0:49 Olivia Wilde comes out again. They couldn't afford to get a new presenter for each world-premiere trailer? She gets enough catcalls and wolf whistles from the crowd that she actually has to stop and chuckle out a thank you. Stay classy, Spike TV audience.
0:51 Up for Indie Game of the Year: 'Splosion Man, Flower, Osmos and Trials HD. Flower should win. And it does. Kellee Santiago and Jenova Chen come up to accept. Finally, people I've freaking heard of.
0:52 Kellee is a little nervous, but obviously very gratified. They thank Sony for helping them "play 'Indie' on the easy mode." Jenova tells those laid off by other companies to "come join us." Seems unrehearsed and honest, and gets lots of cheers. The best speech yet.
0:53 "All hail the Doggfather," says the announcer as Snoop Dogg comes out with a bunch of dancers to perform a song I don't know or care about.
0:54 Lyric of the moment: "Yo yo yo yo yo yo yo yo yo yo yo yo yo. Snooooop doggggg. Hey hey hey hey hey hey hey."
0:57 A trailer for Spec Ops: The Line looks like a mix of Uncharted, Modern Warfare 2 and Gears of War, in turns.

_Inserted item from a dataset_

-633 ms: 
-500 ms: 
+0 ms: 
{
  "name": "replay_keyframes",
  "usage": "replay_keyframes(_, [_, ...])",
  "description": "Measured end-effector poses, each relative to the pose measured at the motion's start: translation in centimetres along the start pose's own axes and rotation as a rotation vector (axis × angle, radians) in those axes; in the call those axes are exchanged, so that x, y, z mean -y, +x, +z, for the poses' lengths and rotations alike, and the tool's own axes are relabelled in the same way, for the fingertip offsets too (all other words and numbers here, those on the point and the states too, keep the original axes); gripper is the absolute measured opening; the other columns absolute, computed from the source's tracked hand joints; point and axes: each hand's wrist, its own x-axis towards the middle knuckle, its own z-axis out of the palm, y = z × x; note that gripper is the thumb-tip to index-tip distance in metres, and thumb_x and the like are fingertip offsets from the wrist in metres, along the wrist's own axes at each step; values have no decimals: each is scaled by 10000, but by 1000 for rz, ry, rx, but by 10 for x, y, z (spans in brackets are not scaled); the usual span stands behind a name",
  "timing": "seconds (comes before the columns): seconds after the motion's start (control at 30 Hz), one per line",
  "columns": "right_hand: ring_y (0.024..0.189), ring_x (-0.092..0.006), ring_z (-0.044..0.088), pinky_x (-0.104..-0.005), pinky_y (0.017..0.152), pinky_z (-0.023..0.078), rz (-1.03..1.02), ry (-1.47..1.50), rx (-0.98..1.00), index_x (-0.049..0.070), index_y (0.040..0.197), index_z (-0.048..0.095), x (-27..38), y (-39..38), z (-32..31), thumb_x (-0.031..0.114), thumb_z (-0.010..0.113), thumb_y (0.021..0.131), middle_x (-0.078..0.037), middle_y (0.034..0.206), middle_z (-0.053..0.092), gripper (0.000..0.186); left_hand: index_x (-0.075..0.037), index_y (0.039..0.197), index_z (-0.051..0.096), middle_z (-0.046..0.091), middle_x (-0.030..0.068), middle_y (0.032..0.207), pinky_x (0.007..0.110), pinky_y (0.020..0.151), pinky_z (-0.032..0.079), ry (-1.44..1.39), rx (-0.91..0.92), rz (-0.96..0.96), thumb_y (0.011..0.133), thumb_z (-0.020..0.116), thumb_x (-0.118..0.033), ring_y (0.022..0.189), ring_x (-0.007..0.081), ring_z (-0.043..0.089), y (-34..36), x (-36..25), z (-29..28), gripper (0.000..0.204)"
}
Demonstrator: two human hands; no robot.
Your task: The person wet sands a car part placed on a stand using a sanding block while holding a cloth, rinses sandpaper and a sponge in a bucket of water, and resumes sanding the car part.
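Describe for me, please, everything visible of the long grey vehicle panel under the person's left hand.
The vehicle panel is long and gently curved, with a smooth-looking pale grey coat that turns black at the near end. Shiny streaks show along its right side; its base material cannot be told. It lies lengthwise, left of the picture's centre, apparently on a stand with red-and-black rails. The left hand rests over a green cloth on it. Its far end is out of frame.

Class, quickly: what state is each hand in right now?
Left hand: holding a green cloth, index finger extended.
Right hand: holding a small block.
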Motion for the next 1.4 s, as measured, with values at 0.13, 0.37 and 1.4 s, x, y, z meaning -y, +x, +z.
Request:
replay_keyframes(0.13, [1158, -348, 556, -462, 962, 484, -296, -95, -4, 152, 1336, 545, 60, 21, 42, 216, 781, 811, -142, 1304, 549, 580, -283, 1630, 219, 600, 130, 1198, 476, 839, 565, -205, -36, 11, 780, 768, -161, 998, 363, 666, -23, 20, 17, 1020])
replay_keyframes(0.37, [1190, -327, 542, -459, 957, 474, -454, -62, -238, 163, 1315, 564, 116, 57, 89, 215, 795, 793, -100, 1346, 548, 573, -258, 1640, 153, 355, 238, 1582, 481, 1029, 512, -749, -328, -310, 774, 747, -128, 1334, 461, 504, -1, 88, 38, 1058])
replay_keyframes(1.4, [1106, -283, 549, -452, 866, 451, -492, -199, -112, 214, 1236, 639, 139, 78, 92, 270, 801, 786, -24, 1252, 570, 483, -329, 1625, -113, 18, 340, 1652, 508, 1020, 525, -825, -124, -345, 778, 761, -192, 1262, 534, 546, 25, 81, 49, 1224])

The story seems a direct rip-off of "Apocalypse Now," with a search mission for a rogue general causing all sorts of problems. Seems interesting, nonetheless.
Would I watch this show for more than an hour? No.
Why? Watching the trailers and reading the winners list online would have saved me a lot of time and aggravation.
This column is based on a standard-definition copy of the program recorded to the columnist's DVR.